15/XV - O MÁGICO QUE NÃO ERA MÁGICO

*
Ilustração Original, 1900.

 
Imagem da Internet



 
 
Dorothy toca a sineta. O Guardião abre a grande porta, surpreso.
- O quê?!... Estão de regresso?
Dorothy, rindo:
- O que há de errado?
- Pensei que tivessem ido às Terras da Bruxa Malvada do Oeste.
- Acabamos de voltar de lá.
- Uai, como escaparam da Bruxa?
- Ela derreteu-se – esclarece o homem de palha.
- Derreteu-se?
- Como num passe de mágica, a malvada evaporou-se, entende?
Sumiu no ar.  
- Como assim?
- Coisa de Dorothy! – adianta o Leão.
- Santo Deus! – exclama o guarda, já fazendo reverência à garota. - Ótima notícia, garota.
- Para você ver como são as coisas! – aplaude o Espantalho todo sorridente.
 – Podem me contar isso direito?
- Isso é história para outra hora – interfere a garota. - Primeiro, nos leva ao Grande Mágico.
- Garota, preciso saber mais sobre esse acontecimento fabuloso – insiste o Guardião, verde de curiosidade.
- Depois.
- Mas é verdade, a Bruxa sumiu no ar mesmo, escafedeu-se – confirma o Espantalho.
- Custo acreditar!
Boquiaberto com a façanha, o homenzinho de barba verde imediatamente coloca os óculos verdes em cada um, tal como havia feito anteriormente, prometendo levá-los ao Grande Mágico.
Ao chegarem ao Palácio, de novo, a bonita jovem verde conduz os forasteiros aos seus respectivos quartos para descansar e aguardar o dia em que o Grande Oz pudesse recebê-los.
Oz, ao saber que os viajantes estavam de regresso por terem eliminado a Bruxa Maligna, não fez nenhum comentário, muito menos marcou o dia da entrevista. Dorothy e os companheiros ficam intrigados com a indiferença do Mágico. Três dias mais tarde, cansados e aborrecidos de tanto esperar, o Espantalho perde a paciência e manda um recado curto e grosso a Oz: caso não fossem atendidos, ele chamaria os Macacos Alados para obrigá-lo a cumprir as promessas.

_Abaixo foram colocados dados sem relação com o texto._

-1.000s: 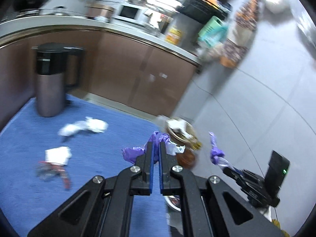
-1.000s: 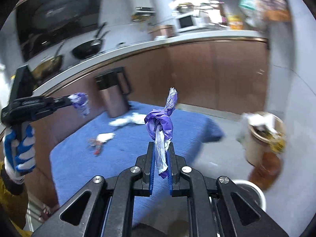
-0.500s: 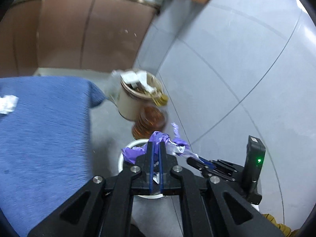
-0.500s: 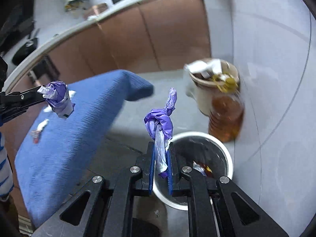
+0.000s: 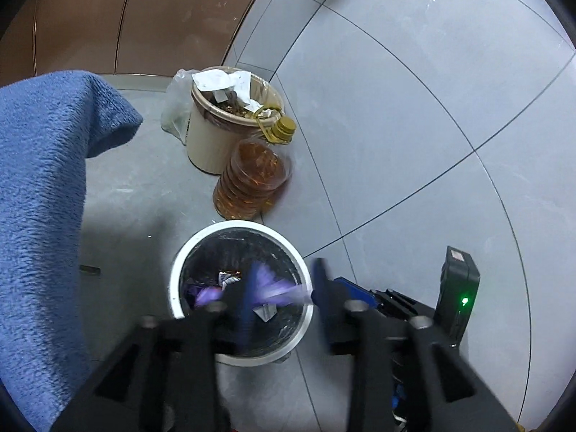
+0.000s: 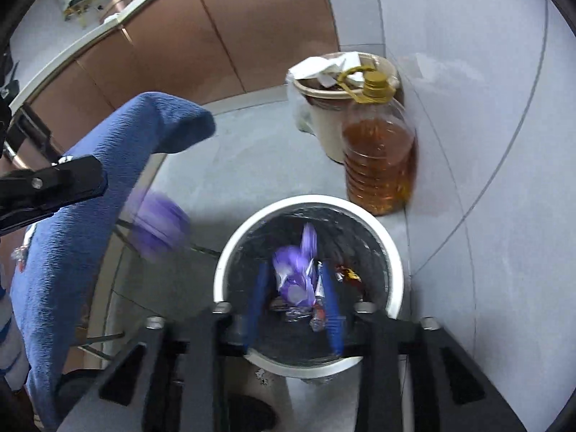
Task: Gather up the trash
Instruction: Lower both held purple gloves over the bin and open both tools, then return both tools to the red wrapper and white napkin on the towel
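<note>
Your white bin (image 6: 392,280) looks like smooth plastic with a glossy black liner. The purple wrapper (image 6: 293,275) is crinkled, shiny film. Beside you, the blue cloth (image 5: 39,187) is rough, matt terry. The oil bottle (image 6: 378,165) is clear ribbed plastic; the floor (image 5: 414,115) is smooth tile.

No legible text, label, brand, number or sign in either view. Oil bottle (image 6: 378,158): no label readable. Beige bin (image 5: 216,136): white papers on top, any print too small to make out. Wrappers inside the white bin (image 6: 223,273): blurred, nothing readable. Dark device (image 5: 457,295) at the right of the left wrist view: a small pale sticker on its top, content not legible, and a green indicator light, no characters.
</note>
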Tool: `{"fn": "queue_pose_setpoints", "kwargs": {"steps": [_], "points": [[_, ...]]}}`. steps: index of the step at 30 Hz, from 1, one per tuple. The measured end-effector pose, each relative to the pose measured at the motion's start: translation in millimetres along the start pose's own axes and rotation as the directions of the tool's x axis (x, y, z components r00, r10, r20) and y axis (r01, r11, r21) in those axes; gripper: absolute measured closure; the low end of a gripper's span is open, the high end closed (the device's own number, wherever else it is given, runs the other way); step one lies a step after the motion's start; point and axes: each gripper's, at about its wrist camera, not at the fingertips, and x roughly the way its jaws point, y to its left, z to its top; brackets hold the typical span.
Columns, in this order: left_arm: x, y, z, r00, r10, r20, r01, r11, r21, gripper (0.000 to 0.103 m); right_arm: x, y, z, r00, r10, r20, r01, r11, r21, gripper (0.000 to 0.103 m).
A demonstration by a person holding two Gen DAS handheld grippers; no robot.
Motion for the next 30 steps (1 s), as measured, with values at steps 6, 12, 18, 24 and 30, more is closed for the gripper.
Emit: {"fn": "queue_pose_setpoints", "kwargs": {"steps": [6, 12, 18, 24, 30], "points": [[-14, -5, -3, 1.0, -0.009, 0.029, 0.008, 1.0, 0.014, 0.062, -8, -3, 0, 0.999, -0.025, 0.023, 0.025, 1.0, 0.004, 0.06], [-57, -15, -11, 0.992, 0.041, 0.123, -0.048, 0.997, 0.054, 0.062, -33, 11, 7, 0.996, -0.011, 0.083, 0.012, 1.0, -0.019, 0.06], [-116, -15, -26, 0.97, 0.078, 0.231, -0.093, 0.994, 0.055, 0.062, -69, 43, 13, 0.987, 0.031, 0.159, -0.02, 0.997, -0.074, 0.06], [-181, 0, -52, 0.929, 0.152, 0.336, -0.172, 0.985, 0.032, 0.062, -105, 84, 16, 0.97, 0.102, 0.219, -0.068, 0.985, -0.155, 0.06], [-242, 24, -78, 0.865, 0.259, 0.43, -0.274, 0.961, -0.027, 0.061, -137, 127, 17, 0.951, 0.174, 0.257, -0.113, 0.965, -0.237, 0.06]]}}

Quando o Mágico recebe a mensagem leva um grande susto. Diante da ameaça, imediatamente, manda dizer a eles que, às nove horas da manhã seguinte, iniciaria o encontro com todos os visitantes.

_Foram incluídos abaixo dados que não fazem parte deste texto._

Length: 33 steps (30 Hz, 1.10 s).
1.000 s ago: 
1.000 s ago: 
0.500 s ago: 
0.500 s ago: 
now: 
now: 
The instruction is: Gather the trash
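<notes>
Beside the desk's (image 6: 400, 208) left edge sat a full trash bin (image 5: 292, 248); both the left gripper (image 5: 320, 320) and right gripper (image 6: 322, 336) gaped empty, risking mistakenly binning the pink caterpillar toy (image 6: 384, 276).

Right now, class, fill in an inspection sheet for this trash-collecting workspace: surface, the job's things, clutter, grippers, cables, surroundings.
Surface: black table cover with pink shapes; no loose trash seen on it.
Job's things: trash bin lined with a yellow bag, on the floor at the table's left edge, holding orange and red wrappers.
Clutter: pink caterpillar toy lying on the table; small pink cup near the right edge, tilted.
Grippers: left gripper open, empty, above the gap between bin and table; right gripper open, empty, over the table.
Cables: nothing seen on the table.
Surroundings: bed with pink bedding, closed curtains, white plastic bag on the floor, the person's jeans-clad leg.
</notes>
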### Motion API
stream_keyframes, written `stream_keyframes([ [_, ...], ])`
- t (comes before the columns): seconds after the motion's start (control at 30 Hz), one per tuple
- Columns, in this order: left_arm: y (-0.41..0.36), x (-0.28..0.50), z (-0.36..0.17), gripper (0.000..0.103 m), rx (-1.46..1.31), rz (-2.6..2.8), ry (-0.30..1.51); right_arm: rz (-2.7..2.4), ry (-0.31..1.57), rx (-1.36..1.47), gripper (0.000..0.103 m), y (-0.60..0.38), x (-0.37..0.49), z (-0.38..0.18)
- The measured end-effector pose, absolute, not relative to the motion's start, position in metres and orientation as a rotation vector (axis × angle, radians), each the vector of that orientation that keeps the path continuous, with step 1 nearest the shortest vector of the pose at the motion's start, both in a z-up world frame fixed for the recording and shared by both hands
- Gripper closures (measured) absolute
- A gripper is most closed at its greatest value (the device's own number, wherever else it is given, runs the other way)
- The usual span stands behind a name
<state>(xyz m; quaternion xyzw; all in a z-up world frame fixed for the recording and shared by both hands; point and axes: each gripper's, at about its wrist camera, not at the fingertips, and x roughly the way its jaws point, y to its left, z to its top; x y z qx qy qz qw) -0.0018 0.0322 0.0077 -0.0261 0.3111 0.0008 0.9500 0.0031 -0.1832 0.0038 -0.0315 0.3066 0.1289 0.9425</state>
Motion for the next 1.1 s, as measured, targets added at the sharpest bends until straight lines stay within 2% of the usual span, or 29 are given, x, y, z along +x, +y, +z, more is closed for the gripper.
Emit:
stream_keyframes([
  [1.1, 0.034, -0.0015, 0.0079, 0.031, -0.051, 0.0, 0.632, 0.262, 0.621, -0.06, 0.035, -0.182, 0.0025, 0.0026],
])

Mal amanhece o dia, Dorothy e os amigos já estavam acordados e animados para o encontro com o Grande Mágico.  Nove em ponto o soldado de barba verde foi buscá-los e, poucos minutos mais tarde, entram todos no Salão do Trono, inclusive Totó. Cada um mais curioso do que o outro para ver como o Mágico se apresentaria. Para surpresa geral não havia ninguém no salão, mas do teto logo desceu uma voz imponente:
- Sou Oz, o Grande e Terrível!... Que querem de mim?
Dorothy começa a olhar para todos os lados, abismada.

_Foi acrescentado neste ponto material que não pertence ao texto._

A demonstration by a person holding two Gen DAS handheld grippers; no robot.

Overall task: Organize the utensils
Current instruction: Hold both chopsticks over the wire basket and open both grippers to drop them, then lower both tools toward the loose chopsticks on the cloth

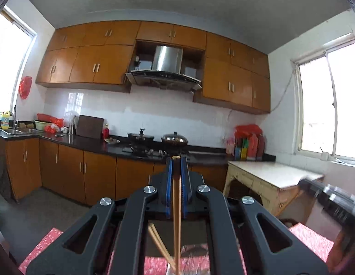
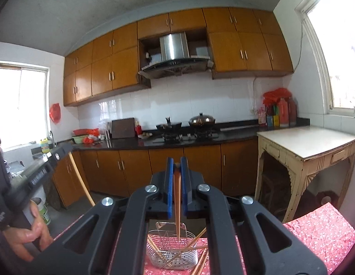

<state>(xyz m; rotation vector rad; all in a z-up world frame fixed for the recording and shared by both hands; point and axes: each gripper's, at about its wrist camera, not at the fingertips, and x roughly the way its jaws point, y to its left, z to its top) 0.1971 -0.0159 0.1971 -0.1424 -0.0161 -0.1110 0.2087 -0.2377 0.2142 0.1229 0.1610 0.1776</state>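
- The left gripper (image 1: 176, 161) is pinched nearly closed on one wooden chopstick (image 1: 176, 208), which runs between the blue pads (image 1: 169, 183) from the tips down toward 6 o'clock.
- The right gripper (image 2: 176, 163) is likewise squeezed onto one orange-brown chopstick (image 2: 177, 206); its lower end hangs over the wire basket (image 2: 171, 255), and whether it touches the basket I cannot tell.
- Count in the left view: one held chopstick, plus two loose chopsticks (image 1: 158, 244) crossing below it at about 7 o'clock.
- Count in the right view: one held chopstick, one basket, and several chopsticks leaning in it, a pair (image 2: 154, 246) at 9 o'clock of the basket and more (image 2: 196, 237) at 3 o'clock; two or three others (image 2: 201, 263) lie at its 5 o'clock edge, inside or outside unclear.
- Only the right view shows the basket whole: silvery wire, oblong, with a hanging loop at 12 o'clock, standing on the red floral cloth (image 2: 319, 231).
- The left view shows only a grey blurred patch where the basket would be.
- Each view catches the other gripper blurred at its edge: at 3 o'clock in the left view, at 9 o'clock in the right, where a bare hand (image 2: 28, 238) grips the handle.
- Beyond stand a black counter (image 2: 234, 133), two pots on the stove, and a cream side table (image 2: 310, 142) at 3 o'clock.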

- Onde está você? – pergunta.
- Em toda parte – respondeu a voz. – Sou invisível para os olhos dos mortais comuns. Agora, irei sentar em meu trono para que possam conversar comigo.
- Assim é melhor.  Viemos pedir que cumpra suas promessas – adianta Dorothy.
- Que promessas?
- Mandar-me de volta para o Kansas, assim que a Bruxa Malvada do Oeste fosse destruída.
- A mim, prometeu um cérebro – lembra o Espantalho.
- A mim, um coração – reclama o Homem de Lata.
- E a mim, muita coragem – urra o Leão Medroso.
Oz altera a voz:
- Estão certos de que a Bruxa foi realmente destruída?
- Claro que sim. Eu mesma dissolvi a infeliz com um balde de água – esclarece a garota.
- Boa notícia que me traz. Parabéns. Mas tenho que pensar sobre o assunto. Voltem amanhã.
- Mais tempo? Teve tempo de sobra, meu caro! - bronqueia o Leão.
- Só mais um dia. Eu prometo.
- Não. Não. Você já teve muito tempo – repete o Lenhador, inquieto.
O Espantalho dá um passo à frente:
- Tudo bem!... Só mais um dia, caso contrário, os Macacos Alados poderão nos ajudar a resolver essa questão, certo? Não queremos esperar mais.
- Podem confiar.
O Leão Medroso, só para dar um susto ao Mágico, solta um rugido tão alto e longo, que Totó dá um pulo para trás e derruba o biombo num canto da Sala, fazendo um barulho danado. Todos olham para trás e ficam espantados ao ver que o tapume escondia um velhinho calvo, rosto enrugado, barba e bigodes por fazer, metido num grosso capote de lã e, calçando sapatos de lona verde, tão espantado quanto eles.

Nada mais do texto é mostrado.